The booster engine is part of the Geosynchronous Satellite Launch Vehicle MkIII (GSLV Mk III) rocket that would carry Indian astronauts to space.
Written by Kanishka Singharia | Edited by Chandrashekar Srinivasan
The Indian Space Research Organisation (ISRO) on Friday successfully completed the static test of the human-rated solid rocket booster (HS200) at the Satish Dhawan Space Centre (SDSC) in Andhra Pradesh’s Sriharikota at 7.20am on Friday. The test was for ISRO’s Gaganyaan programme.
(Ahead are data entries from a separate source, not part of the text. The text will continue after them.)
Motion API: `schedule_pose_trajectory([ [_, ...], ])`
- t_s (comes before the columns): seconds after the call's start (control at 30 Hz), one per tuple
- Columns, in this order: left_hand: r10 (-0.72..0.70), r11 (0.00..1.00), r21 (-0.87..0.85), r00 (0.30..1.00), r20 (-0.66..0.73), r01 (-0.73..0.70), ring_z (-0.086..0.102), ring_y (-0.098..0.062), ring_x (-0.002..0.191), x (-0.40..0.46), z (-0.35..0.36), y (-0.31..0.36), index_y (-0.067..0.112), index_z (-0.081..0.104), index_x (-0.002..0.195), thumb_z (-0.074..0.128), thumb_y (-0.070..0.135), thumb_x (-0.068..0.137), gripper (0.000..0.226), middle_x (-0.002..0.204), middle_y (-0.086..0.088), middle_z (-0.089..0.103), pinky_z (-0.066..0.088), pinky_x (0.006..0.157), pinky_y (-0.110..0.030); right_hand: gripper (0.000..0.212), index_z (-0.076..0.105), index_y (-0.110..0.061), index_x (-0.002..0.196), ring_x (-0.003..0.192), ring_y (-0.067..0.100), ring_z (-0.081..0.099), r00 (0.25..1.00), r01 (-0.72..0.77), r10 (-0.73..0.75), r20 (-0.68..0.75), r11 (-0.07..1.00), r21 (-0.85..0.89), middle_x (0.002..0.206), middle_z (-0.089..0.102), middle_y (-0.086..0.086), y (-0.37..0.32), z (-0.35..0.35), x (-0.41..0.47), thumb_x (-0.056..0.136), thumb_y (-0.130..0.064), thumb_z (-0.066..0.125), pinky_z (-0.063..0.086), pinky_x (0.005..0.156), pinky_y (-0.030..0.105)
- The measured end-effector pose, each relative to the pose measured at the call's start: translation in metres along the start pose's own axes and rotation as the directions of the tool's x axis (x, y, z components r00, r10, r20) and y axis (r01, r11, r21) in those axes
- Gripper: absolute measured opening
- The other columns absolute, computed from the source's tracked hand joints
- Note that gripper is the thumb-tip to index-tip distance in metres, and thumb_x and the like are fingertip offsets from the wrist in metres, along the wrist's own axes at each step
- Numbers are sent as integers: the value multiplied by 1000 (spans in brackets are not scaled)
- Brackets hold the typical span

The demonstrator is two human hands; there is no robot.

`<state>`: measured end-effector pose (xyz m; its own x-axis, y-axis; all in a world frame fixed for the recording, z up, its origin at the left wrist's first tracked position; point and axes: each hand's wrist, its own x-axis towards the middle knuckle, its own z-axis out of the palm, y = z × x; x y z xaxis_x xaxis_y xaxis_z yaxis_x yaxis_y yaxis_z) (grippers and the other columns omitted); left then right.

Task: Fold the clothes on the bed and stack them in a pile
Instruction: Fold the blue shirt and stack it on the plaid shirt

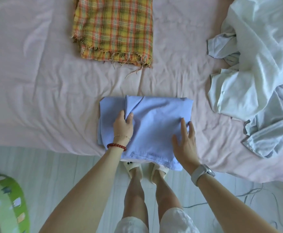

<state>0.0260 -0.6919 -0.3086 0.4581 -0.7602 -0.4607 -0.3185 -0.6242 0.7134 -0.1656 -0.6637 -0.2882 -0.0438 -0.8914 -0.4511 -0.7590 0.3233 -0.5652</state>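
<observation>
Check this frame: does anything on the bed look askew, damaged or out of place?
The blue garment overhangs the bed's near edge, its layers misaligned on the left. The plaid cloth has a frayed near edge with loose threads. White clothes lie unfolded, heaped at right.

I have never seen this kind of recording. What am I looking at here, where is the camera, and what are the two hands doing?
There is no machine here. A person wears one camera on the head, so you look down at their own arms, legs and slippers. They stand at a bed with a pink sheet. In front of them lies a partly folded blue cloth. The left hand pinches a fold of it; the right hand rests flat on it with straight fingers. Farther back lies a folded checked cloth. At the right is a heap of white clothes, not yet folded. A green basket stands on the floor at the left.
</observation>
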Motion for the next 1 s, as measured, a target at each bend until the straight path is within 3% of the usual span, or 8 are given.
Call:
schedule_pose_trajectory([
  [0.17,349,937,83,924,-153,-340,40,-21,65,-14,-36,-12,-4,52,86,44,7,94,16,73,-15,56,32,62,-29,75,-3,-39,144,144,25,-2,987,116,-95,128,979,-169,155,-15,5,-2,16,-8,93,-26,50,30,105,38],
  [0.27,214,977,43,960,-180,-210,51,-28,84,3,-60,-28,-10,54,97,43,8,96,21,91,-21,61,37,75,-31,75,-8,-35,143,143,30,-8,965,191,-117,233,925,-327,154,-21,5,2,25,-9,94,-25,48,28,110,42],
  [0.47,-106,992,-73,993,-47,103,54,-9,75,15,-77,-54,12,56,101,63,25,87,19,82,6,59,38,62,-17,72,3,-28,148,142,37,-8,952,242,-130,278,874,-420,154,-19,11,6,26,-4,92,-18,47,13,115,42],
  [0.57,-179,983,39,984,-19,179,52,-6,65,8,-70,-61,12,53,86,68,28,82,23,69,9,55,34,53,-18,68,9,-28,148,142,36,-6,958,252,-164,234,873,-418,155,-15,12,6,26,-7,92,-22,48,11,115,42],
  [0.67,-227,953,218,973,41,213,51,-22,68,3,-65,-69,5,53,79,66,17,81,18,68,-2,55,33,57,-27,76,-1,-32,147,142,35,-7,956,256,-140,259,829,-497,154,-20,9,13,28,-6,92,-29,51,15,114,41],
  [0.8,-200,951,244,980,23,188,49,-24,72,3,-72,-77,5,52,80,63,5,81,10,75,-8,57,29,60,-24,94,-22,-41,138,143,32,-7,945,282,-100,311,733,-620,152,-27,3,25,24,3,90,-32,57,20,113,38],
  [0.9,-213,957,200,977,-5,210,55,-24,87,4,-79,-73,4,57,104,54,-2,82,23,98,-11,64,36,74,-23,100,-27,-42,134,143,29,-5,943,309,-146,299,718,-623,153,-25,2,30,20,2,89,-19,58,23,112,35],
  [1.0,59,950,310,994,-97,-26,44,-35,118,4,-80,-58,3,47,128,55,-2,78,50,128,-18,49,38,94,-39,97,-19,-43,137,141,21,13,954,254,-150,261,864,-435,155,-17,1,34,15,-12,87,-10,58,42,94,33],
])
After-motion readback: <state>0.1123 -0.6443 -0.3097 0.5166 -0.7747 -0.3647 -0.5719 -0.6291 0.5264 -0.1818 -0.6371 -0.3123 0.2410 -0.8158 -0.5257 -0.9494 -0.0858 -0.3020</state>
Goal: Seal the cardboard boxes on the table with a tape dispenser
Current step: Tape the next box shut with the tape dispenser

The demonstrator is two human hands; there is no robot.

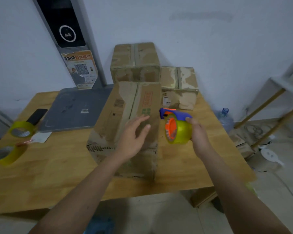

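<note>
Gripped tape dispenser (177,128) in right hand (199,134), just right of big box (125,125). Hovered left hand (134,137) over box top, fingers spread, empty. Two more boxes (135,62) beyond the hands.

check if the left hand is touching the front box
Cannot tell: in the head view the open left hand overlaps the front box, showing neither contact nor gap.

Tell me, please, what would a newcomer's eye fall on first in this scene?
Probably the bright tape dispenser, gripped by the right hand just right of the big cardboard box at the table's centre. The left hand spreads open over that box. Two spare tape rolls lie at the left edge.
</note>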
“ISRO successfully completed the static test of a human-rated solid rocket booster (HS200) for the Gaganyaan Programme at Satish Dhawan Space Centre (SDSC), Sriharikota, Andhra Pradesh on May 13, 2022, at 7:20 AM local time,” the national space agency tweeted.
The booster engine is part of the Geosynchronous Satellite Launch Vehicle MkIII (GSLV Mk III) rocket that will carry Indian astronauts to space.
This full-duration test of the first stage of the launch vehicle marks a major milestone for the Gaganyaan programme.
The GSLV MK III rocket is a three-staged vehicle. The first stage is powered by solid fuel, the second by liquid fuel and the third is the cryogenic stage powered by liquid hydrogen and liquid oxygen.
The S200 motor – the first stage of the LVM3 launch vehicle designed to deliver 4,000 kg satellites to geosynchronous transfer orbit – was configured as a strap-on rocket booster. Design and development of the HS200 booster was completed at the Vikram Sarabhai Space Centre (VSSC) in Kerala’s Thiruvananthapuram, and propellant casting was completed at Sriharikota.
India’s first manned space flight mission – ‘Gaganyaan’ – is expected to launch next year.
The first crewed flight will entail two unmanned launches, the first of which is scheduled to begin in the second half of 2022 followed by the second launch at the end of the same year.